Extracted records

*** Block opens ***

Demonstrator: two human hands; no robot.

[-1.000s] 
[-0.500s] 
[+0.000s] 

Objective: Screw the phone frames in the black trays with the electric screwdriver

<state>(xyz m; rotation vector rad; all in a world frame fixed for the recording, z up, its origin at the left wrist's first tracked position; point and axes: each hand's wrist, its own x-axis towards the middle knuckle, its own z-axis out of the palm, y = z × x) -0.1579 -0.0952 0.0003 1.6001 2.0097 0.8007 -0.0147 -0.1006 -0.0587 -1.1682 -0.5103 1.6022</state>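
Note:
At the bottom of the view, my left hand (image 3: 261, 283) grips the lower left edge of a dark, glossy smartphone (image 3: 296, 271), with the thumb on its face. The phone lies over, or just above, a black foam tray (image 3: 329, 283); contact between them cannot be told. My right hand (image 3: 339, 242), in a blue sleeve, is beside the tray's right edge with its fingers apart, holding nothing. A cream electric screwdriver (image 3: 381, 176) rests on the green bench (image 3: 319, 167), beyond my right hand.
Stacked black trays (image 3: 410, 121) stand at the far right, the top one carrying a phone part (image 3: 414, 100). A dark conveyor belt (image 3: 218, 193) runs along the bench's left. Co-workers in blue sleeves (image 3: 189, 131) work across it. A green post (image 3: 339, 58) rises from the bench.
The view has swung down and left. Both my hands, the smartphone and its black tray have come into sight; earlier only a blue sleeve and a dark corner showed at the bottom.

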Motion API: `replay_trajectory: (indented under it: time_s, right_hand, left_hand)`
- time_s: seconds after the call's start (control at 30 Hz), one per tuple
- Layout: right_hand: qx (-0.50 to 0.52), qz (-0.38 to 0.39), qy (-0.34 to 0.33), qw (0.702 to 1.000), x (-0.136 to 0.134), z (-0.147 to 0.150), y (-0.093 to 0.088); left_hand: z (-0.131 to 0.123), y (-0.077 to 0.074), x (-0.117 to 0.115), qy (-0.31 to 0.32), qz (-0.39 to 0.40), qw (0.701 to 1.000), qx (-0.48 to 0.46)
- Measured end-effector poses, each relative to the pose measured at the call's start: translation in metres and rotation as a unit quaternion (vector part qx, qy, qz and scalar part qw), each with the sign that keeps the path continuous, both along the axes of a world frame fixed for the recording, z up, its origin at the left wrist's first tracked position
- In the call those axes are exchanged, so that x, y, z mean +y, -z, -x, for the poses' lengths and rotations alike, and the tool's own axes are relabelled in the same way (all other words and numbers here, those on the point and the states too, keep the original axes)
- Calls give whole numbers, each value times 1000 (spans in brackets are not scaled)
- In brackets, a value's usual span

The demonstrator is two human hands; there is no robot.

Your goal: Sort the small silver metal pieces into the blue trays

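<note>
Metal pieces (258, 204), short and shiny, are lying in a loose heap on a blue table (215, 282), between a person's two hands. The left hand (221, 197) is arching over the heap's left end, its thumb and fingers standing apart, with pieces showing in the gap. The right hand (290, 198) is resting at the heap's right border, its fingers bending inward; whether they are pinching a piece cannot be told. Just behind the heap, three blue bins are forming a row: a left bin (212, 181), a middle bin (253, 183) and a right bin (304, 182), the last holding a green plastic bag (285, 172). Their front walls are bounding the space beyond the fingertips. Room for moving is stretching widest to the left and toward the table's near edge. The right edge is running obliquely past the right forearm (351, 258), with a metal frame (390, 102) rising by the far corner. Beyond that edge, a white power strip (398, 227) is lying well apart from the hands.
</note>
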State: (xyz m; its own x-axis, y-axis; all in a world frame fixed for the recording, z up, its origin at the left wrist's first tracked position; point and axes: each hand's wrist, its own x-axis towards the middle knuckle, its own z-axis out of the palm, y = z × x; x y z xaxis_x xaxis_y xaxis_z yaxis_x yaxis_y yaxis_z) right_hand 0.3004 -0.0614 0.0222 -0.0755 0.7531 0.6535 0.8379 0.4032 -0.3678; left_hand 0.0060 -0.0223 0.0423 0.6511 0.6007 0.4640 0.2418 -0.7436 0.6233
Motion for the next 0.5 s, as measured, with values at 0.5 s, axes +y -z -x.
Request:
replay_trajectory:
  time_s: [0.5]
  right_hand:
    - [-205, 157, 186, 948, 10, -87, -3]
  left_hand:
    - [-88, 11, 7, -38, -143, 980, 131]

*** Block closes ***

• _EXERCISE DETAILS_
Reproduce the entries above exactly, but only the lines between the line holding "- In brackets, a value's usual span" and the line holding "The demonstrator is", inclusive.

• _TASK OUTPUT_
- In brackets, a value's usual span

The demonstrator is two human hands; there is no robot.

The exercise asks for nothing more.